Учение об атомах — целиком или частично — разделяли Бэкон, Декарт, Гоббс, Локк, Ньютон, Бойль и их последователи, вплоть до тех пор, пока открытие химического закона кратных отношений не позволило Дальтону придать ему совершенно новое значение. В наши дни теория испытывает определённые отступления, но по-прежнему стоит прочно. Лошмидт, Стоуни и сэр Уильям Томсон пытались определить размеры атомов, или, точнее, установить пределы, в которых они заключаются; а всего лишь в прошлом году доклады Уильямсона и Максвелла вновь показали, насколько глубоко эта доктрина укоренилась в умах ведущих ученых. Можно даже задаться вопросом, возможна ли вообще научная теория материальной Вселенной без этой основополагающей концепции.
Воображаемый диалог эпикурейца против епископа Батлера
Спустя девяносто лет после Гассенди доктрина так называемых «телесных инструментов» приобрела огромное значение в трудах епископа Батлера [см. биография на Википедии], который в своём знаменитом сочинении «Аналогия религии» развил близкую идею с поразительной проницательностью и в собственном оригинальном изложении. Влияние епископа продолжает сказываться на умах высшего порядка, и стоит на мгновение остановиться на его взглядах. Он проводит наиболее резкое различие между нашей истинной сущностью и нашими телесными инструментами. Насколько я помню, он не использует термин душа, возможно, потому что в его время, как и веками прежде, это слово уже было затаскано. Зато он говорит о жизненных силах, воспринимающих или ощущающих силах, действенных агентах, нас самих — в том же смысле, в каком мы обычно употребляем слово душа. Он подчёркивает, что даже при утрате конечностей или смертельных болезнях тела, ум может сохранять ясность почти до самой смерти. Он ссылается на сон и обморок, когда жизненные силы приостанавливаются, но не уничтожаются. По его мнению, столь же легко представить себе существование вне тела, как и в нём; возможно, мы можем последовательно оживлять ряд тел, причём разрушение любого из них не ведёт к разрушению нашего истинного я и не отнимает у нас жизненных способностей — способности чувствовать и действовать — ровно в той же мере, в какой разрушение внешнего предмета, с которым мы вступаем в контакт или пользуемся в повседневной жизни, не уничтожает эти способности. Вот суть позиции епископа: наши организованные тела не более являются частью нас самих, чем любая иная материя вокруг нас. В доказательство этого он указывает на использование очков, которые подготавливают образы для воспринимающей силы точно так же, как и глаз. Сам глаз не более воспринимает, чем стёкла очков; он в равной мере является инструментом истинного я и столь же внешен по отношению к нему, как и стекло. Если мы видим глазами тем же способом, каким видим сквозь очки, по аналогии то же можно сказать и обо всех прочих чувствах.

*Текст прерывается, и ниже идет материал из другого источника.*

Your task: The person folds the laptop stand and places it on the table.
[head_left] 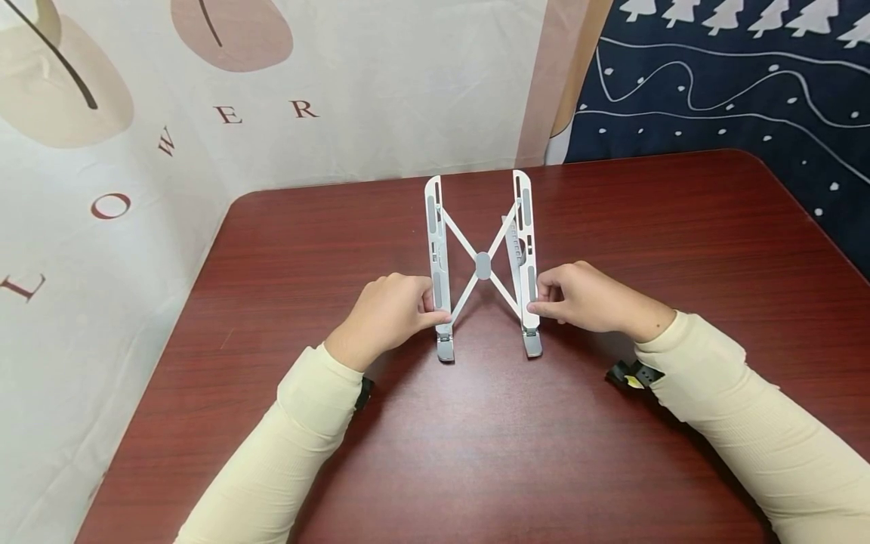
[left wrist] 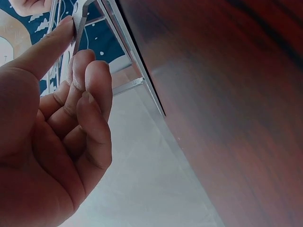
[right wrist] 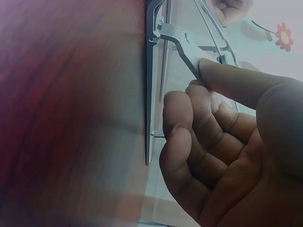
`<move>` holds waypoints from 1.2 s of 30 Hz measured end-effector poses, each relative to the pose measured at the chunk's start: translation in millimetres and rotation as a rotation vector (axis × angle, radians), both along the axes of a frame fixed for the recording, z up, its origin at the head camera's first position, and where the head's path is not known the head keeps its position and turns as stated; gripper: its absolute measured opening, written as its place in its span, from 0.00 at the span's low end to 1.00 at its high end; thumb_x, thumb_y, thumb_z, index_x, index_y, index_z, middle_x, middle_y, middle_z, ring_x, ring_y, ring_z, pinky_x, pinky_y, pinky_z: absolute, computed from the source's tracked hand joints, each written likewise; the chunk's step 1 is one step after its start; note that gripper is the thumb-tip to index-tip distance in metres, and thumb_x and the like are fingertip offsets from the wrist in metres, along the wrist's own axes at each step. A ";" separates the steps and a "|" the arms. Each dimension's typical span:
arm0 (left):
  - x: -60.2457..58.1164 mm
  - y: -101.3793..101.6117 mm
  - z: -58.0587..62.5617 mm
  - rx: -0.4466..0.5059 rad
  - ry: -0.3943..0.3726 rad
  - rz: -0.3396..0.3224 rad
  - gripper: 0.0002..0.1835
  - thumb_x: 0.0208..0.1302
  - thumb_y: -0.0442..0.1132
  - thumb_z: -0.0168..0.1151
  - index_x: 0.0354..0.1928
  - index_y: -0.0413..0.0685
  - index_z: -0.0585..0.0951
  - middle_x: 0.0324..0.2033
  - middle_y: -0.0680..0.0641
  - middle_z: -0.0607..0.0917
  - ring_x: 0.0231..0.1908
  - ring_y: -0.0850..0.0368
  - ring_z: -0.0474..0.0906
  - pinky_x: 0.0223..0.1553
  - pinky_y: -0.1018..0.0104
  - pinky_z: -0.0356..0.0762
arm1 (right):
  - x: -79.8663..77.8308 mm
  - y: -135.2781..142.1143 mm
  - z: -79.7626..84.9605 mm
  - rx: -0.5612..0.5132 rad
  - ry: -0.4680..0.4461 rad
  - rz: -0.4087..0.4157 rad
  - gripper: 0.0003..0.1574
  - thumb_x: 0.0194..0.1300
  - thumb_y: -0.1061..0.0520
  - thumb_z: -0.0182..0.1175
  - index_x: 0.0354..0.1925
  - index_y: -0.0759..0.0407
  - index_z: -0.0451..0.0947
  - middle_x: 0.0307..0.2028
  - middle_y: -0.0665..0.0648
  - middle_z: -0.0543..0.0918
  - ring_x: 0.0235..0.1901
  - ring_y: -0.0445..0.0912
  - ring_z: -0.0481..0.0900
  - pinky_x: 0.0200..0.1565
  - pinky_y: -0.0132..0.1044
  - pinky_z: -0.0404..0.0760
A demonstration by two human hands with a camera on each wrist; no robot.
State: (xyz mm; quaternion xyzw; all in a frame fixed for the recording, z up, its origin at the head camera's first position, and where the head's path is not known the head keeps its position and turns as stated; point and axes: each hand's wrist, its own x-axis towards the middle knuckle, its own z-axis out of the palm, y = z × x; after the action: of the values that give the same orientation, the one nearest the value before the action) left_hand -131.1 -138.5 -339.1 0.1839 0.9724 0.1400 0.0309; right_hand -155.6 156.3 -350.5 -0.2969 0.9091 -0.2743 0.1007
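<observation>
A silver folding laptop stand (head_left: pixel 483 266) stands unfolded on the table, its two long side rails joined by an X-shaped brace with a grey hub. My left hand (head_left: pixel 390 313) pinches the left rail near its front end, thumb on top. On the opposite side my right hand (head_left: pixel 587 297) pinches the right rail at about the same height. Small hinged front feet (head_left: pixel 445 348) lie just ahead of both hands. In the left wrist view the thumb presses on the metal rail (left wrist: pixel 79 21), fingers curled beneath. The right wrist view shows the same kind of grip on the other rail (right wrist: pixel 182 42).
The dark red wooden table (head_left: pixel 476 453) spreads around the stand. Behind it hangs a pale printed cloth (head_left: pixel 381 83), and a navy cloth with white trees (head_left: pixel 720 91) covers the back right. A black strap (head_left: pixel 635 375) sits at the right wrist.
</observation>
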 end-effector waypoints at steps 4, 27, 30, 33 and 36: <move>0.0 0.2 -0.1 -0.002 0.001 -0.001 0.19 0.54 0.57 0.74 0.21 0.55 0.77 0.14 0.58 0.76 0.19 0.56 0.71 0.23 0.63 0.66 | 0.0 0.1 -0.6 0.001 0.002 0.000 0.20 0.63 0.56 0.68 0.18 0.50 0.73 0.14 0.44 0.73 0.16 0.38 0.70 0.25 0.31 0.69; -0.2 0.8 0.3 -0.006 0.011 -0.007 0.19 0.54 0.57 0.74 0.21 0.56 0.77 0.14 0.58 0.77 0.19 0.57 0.71 0.23 0.63 0.66 | 0.4 1.0 -0.8 -0.017 0.002 0.003 0.20 0.62 0.57 0.69 0.18 0.50 0.73 0.13 0.44 0.72 0.16 0.37 0.70 0.25 0.31 0.69; -0.2 0.7 0.2 -0.005 0.011 -0.006 0.19 0.54 0.57 0.74 0.21 0.55 0.77 0.14 0.58 0.77 0.19 0.57 0.71 0.23 0.63 0.66 | 0.5 0.7 -0.7 -0.023 0.007 0.003 0.20 0.62 0.57 0.69 0.18 0.50 0.73 0.14 0.44 0.72 0.16 0.37 0.69 0.25 0.31 0.68; -0.2 0.7 -0.2 -0.004 0.010 -0.004 0.19 0.53 0.57 0.75 0.21 0.55 0.77 0.14 0.58 0.77 0.19 0.57 0.71 0.23 0.63 0.66 | 0.3 0.6 -1.0 -0.026 0.010 0.002 0.20 0.62 0.57 0.69 0.18 0.50 0.72 0.13 0.44 0.72 0.15 0.37 0.69 0.25 0.31 0.68; -0.3 0.6 -0.6 -0.006 0.010 -0.003 0.20 0.53 0.57 0.75 0.21 0.55 0.77 0.14 0.57 0.76 0.19 0.57 0.71 0.23 0.63 0.66 | 0.6 0.7 -0.8 -0.030 0.010 0.002 0.20 0.62 0.57 0.69 0.17 0.50 0.72 0.13 0.44 0.72 0.15 0.37 0.69 0.24 0.31 0.68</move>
State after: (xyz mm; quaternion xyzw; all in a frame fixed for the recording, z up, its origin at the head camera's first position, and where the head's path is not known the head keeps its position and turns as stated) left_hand -131.4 -137.9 -339.7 0.1858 0.9727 0.1363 0.0265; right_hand -155.1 157.0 -351.3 -0.3007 0.9050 -0.2865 0.0918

Как вам известно, Лукреций пришёл к прямо противоположному выводу; и было бы, несомненно, весьма интересно, пусть даже не столь полезно, услышать, что бы он мог возразить на доводы епископа. Краткое рассмотрение этого вопроса поможет нам лучше понять суть важной проблемы. Позвольте я предоставлю слово ученику Лукреция, чтобы тот испытал прочность позиции епископа, а затем позволю епископу ответить, пытаясь, если сумеет, вновь возложить трудность на Лукреция. Дискуссия могла бы развиваться следующим образом:
(Аргументы эпикурейца): «Если подвергнуть ваши взгляды, достопочтенный прелат, проверке с точки зрения мысленного представления (Vorstellung), для многих умов они представили бы серьёзное, если не непреодолимое затруднение. Вы говорите о жизненных силах, воспринимающих силах и о нас самих; но можете ли вы мысленно представить себе хоть одно из этих понятий вне того организма, через который оно якобы действует? Испытайте себя честно: обладаете ли вы способностью к такому представлению? Истинное я локализовано в каждом из нас; раз оно локализовано, не должно ли оно обладать формой? И если да, то какой? Вы когда-нибудь хоть на мгновение ясно это осознавали? Когда нога ампутируется, тело разделяется на две части; в какой из них остаётся истинное я — в обеих или в одной? Фома Аквинский, возможно, сказал бы — в обеих; но не вы, ибо вы апеллируете к сознанию, связанному лишь с одной из этих частей, чтобы доказать, что другая — это чуждая материя. Значит ли это, что сознание необходимо для истинного я? Если да, то что вы скажете о случае, когда всё тело лишается сознания? Если нет — тогда на каком основании вы отказываете отсечённой конечности в причастности к истинному я? Любопытно, что во всей вашей достойнейшей книге (а никто не ценит её взвешенной силы выше меня) вы ни разу не упоминаете мозг или нервную систему. Вы начинаете с одного конца тела и показываете, что его части можно удалять без ущерба для воспринимающей силы.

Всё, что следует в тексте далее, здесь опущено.